Aliasing is a Driver of Adversarial Attacks
Abstract
Aliasing is a highly important concept in signal processing, as careful consideration of resolution changes is essential in ensuring transmission and processing quality of audio, image, and video. Despite this, up until recently aliasing has received very little consideration in Deep Learning, with all common architectures carelessly sub-sampling without considering aliasing effects. In this work, we investigate the hypothesis that the existence of adversarial perturbations is due in part to aliasing in neural networks. Our ultimate goal is to increase robustness against adversarial attacks using explainable, non-trained, structural changes only, derived from aliasing first principles.
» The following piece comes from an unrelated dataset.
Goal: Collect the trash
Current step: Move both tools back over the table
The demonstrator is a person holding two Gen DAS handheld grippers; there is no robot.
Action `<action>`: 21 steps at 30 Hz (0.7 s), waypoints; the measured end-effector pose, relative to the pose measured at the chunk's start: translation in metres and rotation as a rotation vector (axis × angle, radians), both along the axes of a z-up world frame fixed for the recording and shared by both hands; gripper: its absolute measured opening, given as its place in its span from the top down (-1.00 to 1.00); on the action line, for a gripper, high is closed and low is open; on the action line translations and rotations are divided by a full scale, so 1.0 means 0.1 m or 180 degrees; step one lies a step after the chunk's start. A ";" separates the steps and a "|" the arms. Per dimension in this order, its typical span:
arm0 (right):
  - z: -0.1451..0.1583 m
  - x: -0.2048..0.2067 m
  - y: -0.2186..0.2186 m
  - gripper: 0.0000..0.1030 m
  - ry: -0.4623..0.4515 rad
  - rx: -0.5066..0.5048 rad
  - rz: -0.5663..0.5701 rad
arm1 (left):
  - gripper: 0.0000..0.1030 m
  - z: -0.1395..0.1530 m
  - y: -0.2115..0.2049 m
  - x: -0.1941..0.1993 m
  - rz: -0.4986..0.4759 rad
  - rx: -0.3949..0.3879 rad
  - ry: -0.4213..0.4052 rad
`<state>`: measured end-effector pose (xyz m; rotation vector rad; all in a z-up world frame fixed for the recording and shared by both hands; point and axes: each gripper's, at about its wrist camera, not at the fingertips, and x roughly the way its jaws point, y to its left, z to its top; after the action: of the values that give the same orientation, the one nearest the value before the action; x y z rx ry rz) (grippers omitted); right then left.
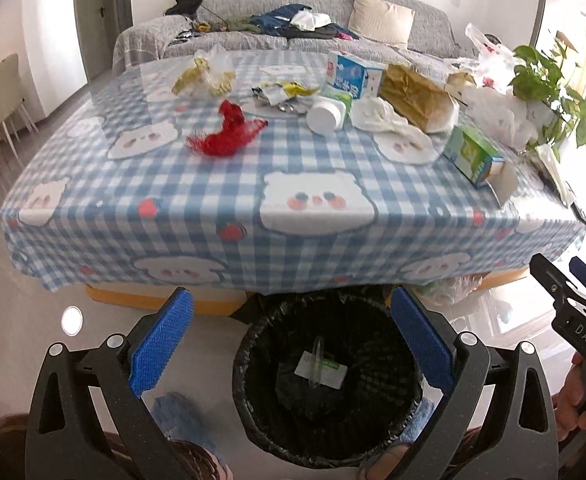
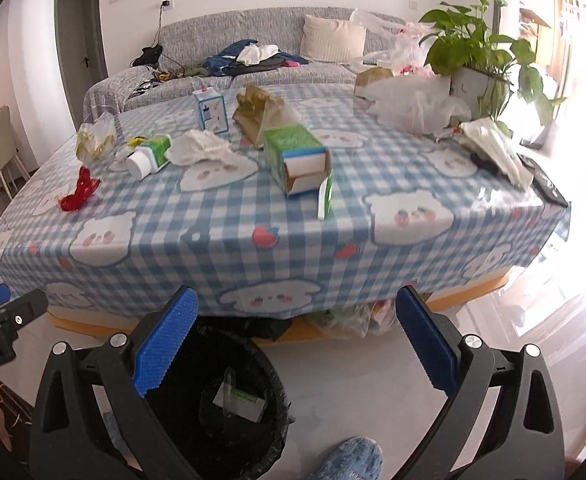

Our contributions are the following. First, we establish a sufficient condition for no aliasing for general image transformations. Next, we study sources of aliasing in common neural network layers, and derive simple modifications from first principles to eliminate or reduce it. Lastly, our experimental results show a solid link between anti-aliasing and adversarial attacks. Simply reducing aliasing already results in more robust classifiers, and combining anti-aliasing with robust training out-performs solo robust training on $L_2$ attacks with none or minimal losses in performance on $L_{\infty}$ attacks.
What is aliasing?
The concept of aliasing is intrinsically related to discrete sampling. In layman's terms, the more ”complex” a continuous-domain signal, the finer the sampling needed to properly represent it. Using an insufficiently fine sampling results in visual artifacts that perceptually destroy the original signal; we call this phenomenon ”aliasing”. Consider the example shown in the above figure: the main ”feature” of the signal, the right-to-left diagonals, is inverted by aliasing when sampling at an insufficient rate.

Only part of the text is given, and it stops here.